Undergraduate Degree: Hamilton College - Bachelor in Arts, Government
SAT Composite (1600 scale): 1510
SAT Math: 730
SAT Verbal: 760
SAT Writing: 700
Video games, movies, indie music, politics, philosophy
How would you help a student stay motivated?
Make the work that the student is doing feel important and relatable. A lack of motivation is a lack of understanding why you're doing something - I won't let that happen.
If a student has difficulty learning a skill or concept, what would you do?
Break it down into small steps, making sure that each step is easily digestible. Then, locate where the problem is.
What strategies have you found to be most successful when you start to work with a student?
Teaching the student how to think for themselves about the task at hand, instead of relying on memorized instructions.
How would you help a student get excited/engaged with a subject that they are struggling in?

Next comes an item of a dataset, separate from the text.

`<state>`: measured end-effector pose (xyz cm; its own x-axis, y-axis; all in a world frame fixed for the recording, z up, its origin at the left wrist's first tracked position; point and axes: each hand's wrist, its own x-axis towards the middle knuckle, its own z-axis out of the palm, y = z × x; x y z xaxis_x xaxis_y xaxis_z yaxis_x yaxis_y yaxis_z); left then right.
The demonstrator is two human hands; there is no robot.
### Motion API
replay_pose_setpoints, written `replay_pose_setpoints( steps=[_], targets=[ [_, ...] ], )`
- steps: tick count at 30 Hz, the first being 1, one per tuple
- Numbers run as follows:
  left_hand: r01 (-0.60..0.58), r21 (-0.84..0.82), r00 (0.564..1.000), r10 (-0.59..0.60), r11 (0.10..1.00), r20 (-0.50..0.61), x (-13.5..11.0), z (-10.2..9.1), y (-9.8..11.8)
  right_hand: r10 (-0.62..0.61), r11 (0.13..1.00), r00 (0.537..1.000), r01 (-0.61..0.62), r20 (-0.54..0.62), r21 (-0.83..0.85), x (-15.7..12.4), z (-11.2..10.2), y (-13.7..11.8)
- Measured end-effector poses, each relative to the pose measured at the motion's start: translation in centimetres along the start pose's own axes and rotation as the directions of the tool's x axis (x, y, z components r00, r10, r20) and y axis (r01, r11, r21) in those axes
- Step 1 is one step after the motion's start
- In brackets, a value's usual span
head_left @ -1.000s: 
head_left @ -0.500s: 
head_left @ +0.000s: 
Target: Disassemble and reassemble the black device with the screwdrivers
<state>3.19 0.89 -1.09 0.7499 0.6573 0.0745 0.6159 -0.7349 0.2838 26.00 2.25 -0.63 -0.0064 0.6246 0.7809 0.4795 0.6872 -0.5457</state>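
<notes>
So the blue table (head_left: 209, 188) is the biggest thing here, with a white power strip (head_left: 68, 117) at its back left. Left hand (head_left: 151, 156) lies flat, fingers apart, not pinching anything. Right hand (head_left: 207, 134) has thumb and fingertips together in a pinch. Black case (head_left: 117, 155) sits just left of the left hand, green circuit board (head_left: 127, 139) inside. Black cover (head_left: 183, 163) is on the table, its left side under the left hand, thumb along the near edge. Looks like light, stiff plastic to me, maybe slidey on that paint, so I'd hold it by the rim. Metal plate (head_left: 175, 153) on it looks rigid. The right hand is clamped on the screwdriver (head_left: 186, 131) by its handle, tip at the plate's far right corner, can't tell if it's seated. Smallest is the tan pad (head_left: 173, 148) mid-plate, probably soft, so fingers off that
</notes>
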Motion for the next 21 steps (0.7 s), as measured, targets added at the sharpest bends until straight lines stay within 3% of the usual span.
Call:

Emphasize the practicality and importance of the subject they are struggling with.
What techniques would you use to be sure that a student understands the material?
Giving the student a brief quiz of a few questions. The number of right answers doesn't matter; the students explanations for the answers given do.
How do you build a student's confidence in a subject?
Make sure they know what in that subject they excel at. Knowing your strengths builds confidence in the whole subject.
What is your teaching philosophy?
Every student has what it takes be brilliant. It's simply a matter of learning to think for yourself.
What might you do in a typical first session with a student?
Get to know him or her a little first. Talk about school, and what they like and don't like.
How can you help a student become an independent learner?
By teaching them to try and break down every lesson they learn and attempt to understand it. Memorizing facts doesn't make you smart; understanding them does.